The use of antibiotics for bacterial infections is considered routine by many. Clinicians and lay people often view the withholding of antibiotics in the presence of bacterial infection as de facto neglect. On the other hand, some clinicians who refer patients to palliative care units or hospices still sometimes ask if their patients can receive antibiotics under the assumption that antibiotics are prohibited. This is not (or should not) be true. As for any other therapy, the real issue is the intent in giving antibiotics and whether antibiotics will be helpful in reaching certain goals.
Antibiotics may affect both the quality and quantity of life in complex ways.26 To the extent that antibiotics can help clear an infection that results in pneumonia even transiently, quality of life may be enhanced relative to that particular episode of pneumonia. Dyspnea, cough, fever, and delirium may all improve if the patient recovers. The use of antibiotics on the other hand, may adversely affect quality of life in that suppressing an existing infection without cure sometimes merely prolongs an acute, uncomfortable dying process from a day or two to several days. Even if a terminal patient briefly recovers, recurrent infection may result. In summing up the suffering inherent in (potentially) several such episodes before eventual death, the net quality of life may be worse with treatment than without. Antibiotics may have significant side effects, such as Clostridium difficile diarrhea caused by bacterial overgrowth as the normal gut flora is killed. Such side effects have a directly adverse effect on quality of life.

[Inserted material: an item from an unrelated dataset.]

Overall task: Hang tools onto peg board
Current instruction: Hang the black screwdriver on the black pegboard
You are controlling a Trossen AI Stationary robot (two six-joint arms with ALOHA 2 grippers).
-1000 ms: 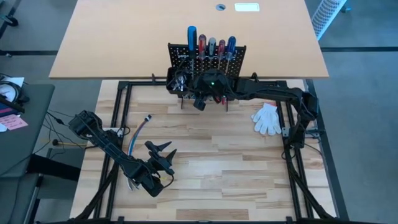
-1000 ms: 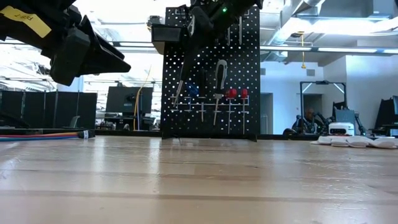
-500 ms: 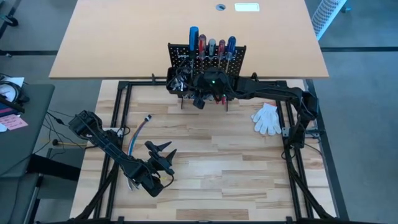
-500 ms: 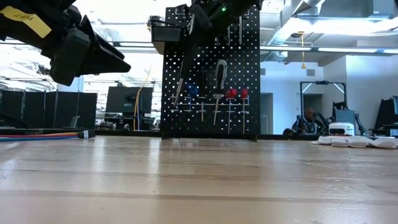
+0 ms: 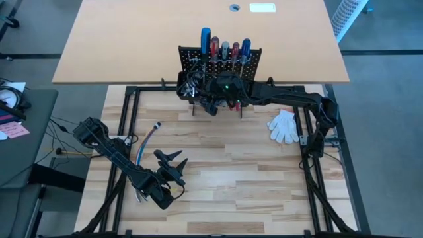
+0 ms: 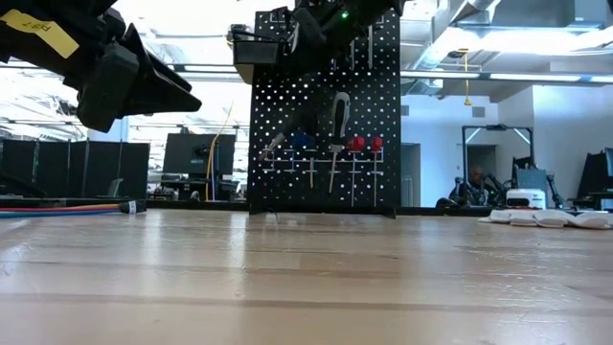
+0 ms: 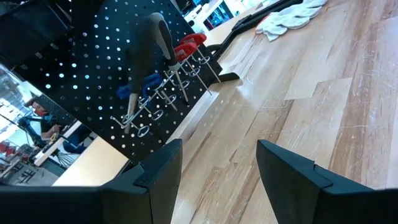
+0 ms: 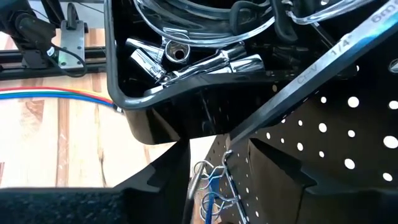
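High view: peg board (image 5: 192, 56) stands upright at tabletop (image 5: 231, 158) rear edge, screwdrivers (image 5: 225, 49) in top rail; right end effector (image 5: 206, 100) at its bin side, left end effector (image 5: 170, 160) waits near front-left. Low view: wrench (image 6: 287, 129) tilted across board. Left wrist: fingers (image 7: 158, 171) apart, empty. Right wrist: fingers (image 8: 273, 168) apart around wrench shank, contact unclear; sockets (image 8: 186, 59) in bin (image 8: 130, 93).

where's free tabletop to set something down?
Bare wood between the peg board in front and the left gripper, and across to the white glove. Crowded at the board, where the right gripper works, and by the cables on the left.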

Antibiotics may or may not prolong life. It is almost a truism to point out that the closer a patient is to death, the less effect antibiotics will have on prolonging life. This has been best demonstrated for patients with Alzheimer's dementia.27 Volicer showed no significant difference in mortality of advanced Alzheimer patients treated for febrile episodes with or without antibiotics. For patients more mildly demented, there was a survival advantage to antibiotics. Studies are generally lacking for other terminal illnesses. However, the same principle seems to apply: the closer to death a patient is, the less difference antibiotics will make in prolonging life.
Whether life prolongation per se is seen as a benefit or burden will vary with the individual. Some patients will see any prolongation as a distinct burden. Even transient life prolongation, if possible, may be meaningful for others.
There are a number of situations in which antibiotics are clearly palliative. Pains of sinusitis, dental abscess, cellulitis, and parotitis, for example, are best treated with antibiotics, not morphine. These infections rarely cause death. The relative benefit or burden of life prolongation is not an issue.
At times, antibiotic therapy will appear to the clinician to be medically futile. That is, relative to certain goals (whether symptom relief or life prolongation), antibiotics will be judged to be ineffective. Once possible benefits (or lack thereof) and burdens have been raised, some will remain adamant in their demands that antibiotics be given. Patients and families may get stuck on a particular therapy such as antibiotics and be unable to get beyond what is often medically a rather trivial issue. In many such cases the relative harm of antibiotic administration to the dying patient is often minimal, as is the probability of medical response. In such cases the clinician may consider giving antibiotics (or similar therapies) in recognition that such requests arise out of psychological and cultural needs. The intent in such an approach is to remove the obstructing issue in the hope that the patient and family can move on to the more important work of coping with the impending loss of the patient. Physicians may be fearful that one request will lead only to increasingly unreasonable requests. Although this can happen, in my experience it is more likely that demonstrating flexibility will be appreciated and will enhance the relationship. Beneath most requests for antibiotics is a simple desire for provision of the best possible care and a hope that we not abandon the patient. If we can convince patients and families of this, we will establish an enduring relationship beneficial to all.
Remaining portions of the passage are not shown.